(DATA SHOWN)
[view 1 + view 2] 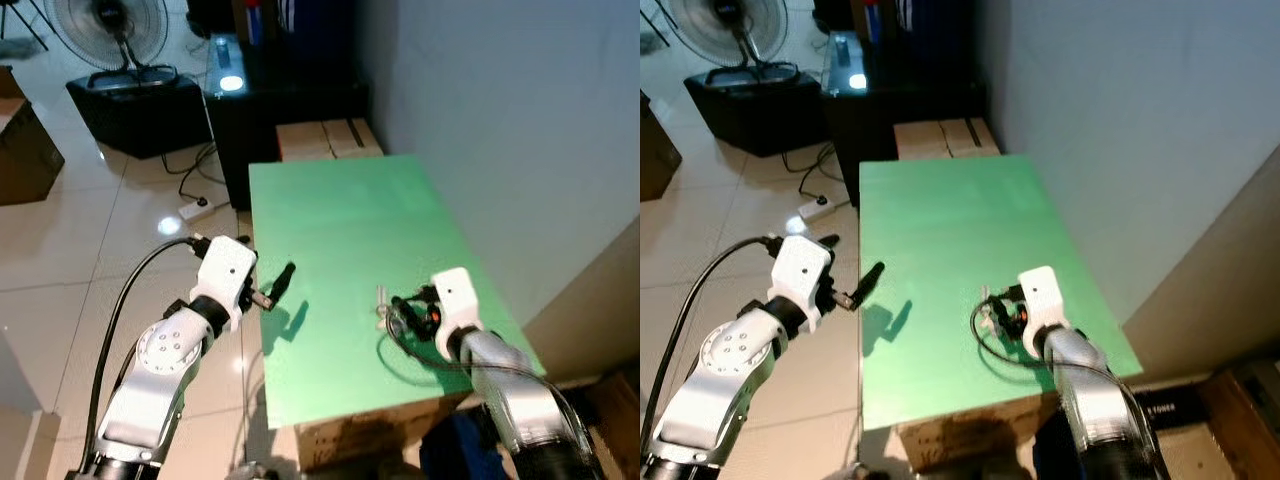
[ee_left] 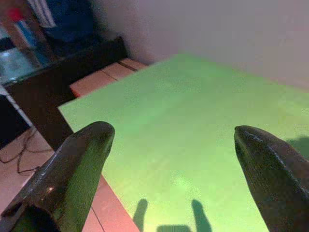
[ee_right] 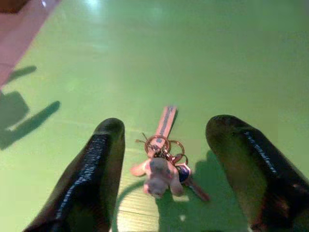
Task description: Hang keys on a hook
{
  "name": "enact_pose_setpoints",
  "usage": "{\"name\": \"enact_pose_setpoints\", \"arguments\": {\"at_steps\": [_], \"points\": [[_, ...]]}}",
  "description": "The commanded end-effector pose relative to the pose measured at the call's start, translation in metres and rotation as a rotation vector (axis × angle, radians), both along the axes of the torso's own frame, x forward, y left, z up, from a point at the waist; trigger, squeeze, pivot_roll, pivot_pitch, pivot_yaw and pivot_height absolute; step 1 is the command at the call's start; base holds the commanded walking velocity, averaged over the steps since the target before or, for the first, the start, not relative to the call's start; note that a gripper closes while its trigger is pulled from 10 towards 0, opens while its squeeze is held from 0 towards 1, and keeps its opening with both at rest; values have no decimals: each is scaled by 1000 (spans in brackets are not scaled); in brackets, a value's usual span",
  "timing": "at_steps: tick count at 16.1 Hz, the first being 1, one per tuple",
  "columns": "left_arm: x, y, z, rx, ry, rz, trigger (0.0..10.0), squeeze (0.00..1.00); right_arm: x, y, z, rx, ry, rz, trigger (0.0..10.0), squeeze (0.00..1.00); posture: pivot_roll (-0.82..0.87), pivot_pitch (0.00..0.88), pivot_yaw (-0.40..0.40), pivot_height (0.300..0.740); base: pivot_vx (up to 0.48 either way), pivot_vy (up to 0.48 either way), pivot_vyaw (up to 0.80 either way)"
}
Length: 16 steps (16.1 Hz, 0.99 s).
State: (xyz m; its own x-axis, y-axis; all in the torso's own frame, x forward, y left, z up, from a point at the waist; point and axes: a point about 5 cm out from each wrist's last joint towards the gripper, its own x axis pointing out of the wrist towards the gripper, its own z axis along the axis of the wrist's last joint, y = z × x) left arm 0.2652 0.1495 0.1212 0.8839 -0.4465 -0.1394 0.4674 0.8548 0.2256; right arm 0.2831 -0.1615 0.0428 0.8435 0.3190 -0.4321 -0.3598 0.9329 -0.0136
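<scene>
We see the keys (image 3: 164, 166) lying flat on the green tabletop (image 1: 350, 230), just ahead of the right gripper (image 3: 164, 145) and centred between its jaws. The right jaws stand wide open, one finger on either side of the bunch, neither touching it. The bunch consists of metal rings, a small pale figure charm, a dark key and a pinkish strap pointing away from the jaws. From the head views, we place the right gripper low over the tabletop's near right part, the keys (image 1: 388, 308) just beyond it.

The left gripper (image 1: 280, 283) hovers over the tabletop's near left edge, well apart from the keys. Its jaws are also spread wide, holding nothing; ahead of them we note bare green surface, with a dark cabinet (image 2: 48, 101) beyond the far edge.

A fan (image 1: 112, 30) stands on the floor (image 1: 60, 250) far beyond the left jaws.
</scene>
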Motion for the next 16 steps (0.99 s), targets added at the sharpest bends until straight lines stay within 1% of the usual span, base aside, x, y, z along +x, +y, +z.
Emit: {"name": "enact_pose_setpoints", "arguments": {"at_steps": [1, 2, 4, 5, 6, 9, 10, 11, 12, 13, 15, 16], "points": [[-2, 0, 3, 14, 6, -28, 10000, 0, 6, -8, -4, 1, 14, -13, 10000, 1000, -109, 136, 33, 740, 0, 0, 0], [-5, 3, 6, 30, 18, -40, 10000, 0, 17, -16, -9, -2, 38, -44, 10000, 1000, -84, 163, 47, 740, 0, 0, 0], [-6, 4, 8, 45, 25, -49, 10000, 0, 23, -21, -10, -11, 54, -49, 10000, 1000, -64, 182, 57, 740, 0, 0, 0], [-8, 6, 10, 54, 30, -55, 10000, 0, 26, -25, -11, 4, 71, -56, 10000, 1000, -47, 199, 65, 740, 0, 0, 0], [-10, 10, 12, 69, 37, -59, 10000, 0, 30, -31, -12, -7, 88, -66, 10000, 1000, -19, 218, 77, 740, 0, 0, 0], [-15, 14, 14, 88, 53, -61, 10000, 0, 33, -46, -13, -36, 119, -93, 10000, 1000, -14, 226, 79, 740, 0, 0, 0], [-15, 13, 14, 87, 54, -61, 10000, 0, 31, -49, -14, -66, 123, -75, 10000, 1000, -19, 222, 77, 740, 0, 0, 0], [-14, 13, 14, 86, 53, -62, 10000, 0, 30, -50, -13, -97, 124, -47, 10000, 1000, -23, 215, 75, 740, 0, 0, 0], [-13, 12, 15, 84, 50, -62, 10000, 0, 30, -50, -13, -84, 129, -37, 10000, 1000, -28, 208, 74, 740, 0, 0, 0], [-12, 11, 16, 80, 46, -63, 10000, 0, 31, -47, -12, -48, 138, -21, 10000, 1000, -30, 203, 72, 740, 0, 0, 0], [-10, 11, 18, 78, 44, -63, 10000, 0, 30, -37, -12, 11, 157, 56, 10000, 1000, -41, 198, 77, 740, 0, 0, 0], [-8, 11, 19, 77, 41, -67, 10000, 0, 29, -29, -12, 67, 172, 106, 10000, 1000, -49, 193, 77, 740, 0, 0, 0]]}}
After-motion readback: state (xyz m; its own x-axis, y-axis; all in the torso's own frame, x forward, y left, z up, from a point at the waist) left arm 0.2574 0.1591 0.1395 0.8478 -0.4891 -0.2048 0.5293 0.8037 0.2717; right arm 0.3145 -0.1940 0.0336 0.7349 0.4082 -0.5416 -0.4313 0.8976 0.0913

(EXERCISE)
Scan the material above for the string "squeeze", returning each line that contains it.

(SOLUTION BELOW)
  "description": "The commanded end-effector pose relative to the pose measured at the call's start, translation in metres and rotation as a rotation vector (axis × angle, radians), both along the axes of the torso's own frame, x forward, y left, z up, from a point at the waist; trigger, squeeze, pivot_roll, pivot_pitch, pivot_yaw and pivot_height absolute; step 1 is the command at the call's start; base holds the commanded walking velocity, averaged over the steps since the target before or, for the first, the start, not relative to the call's start; note that a gripper closes while its trigger is pulled from 10 towards 0, opens while its squeeze is held from 0 towards 1, and keeps its opening with both at rest; values have no decimals: each is scaled by 1000 (spans in brackets are not scaled); in brackets, a value's usual span",
  "columns": "left_arm: x, y, z, rx, ry, rz, trigger (0.0..10.0), squeeze (0.00..1.00); right_arm: x, y, z, rx, ry, rz, trigger (0.0..10.0), squeeze (0.00..1.00); posture: pivot_roll (-0.82..0.87), pivot_pitch (0.00..0.88), pivot_yaw (-0.40..0.40), pivot_height (0.300..0.740); base: pivot_vx (up to 0.48 either way), pivot_vy (up to 0.48 either way), pivot_vyaw (up to 0.80 either way)"

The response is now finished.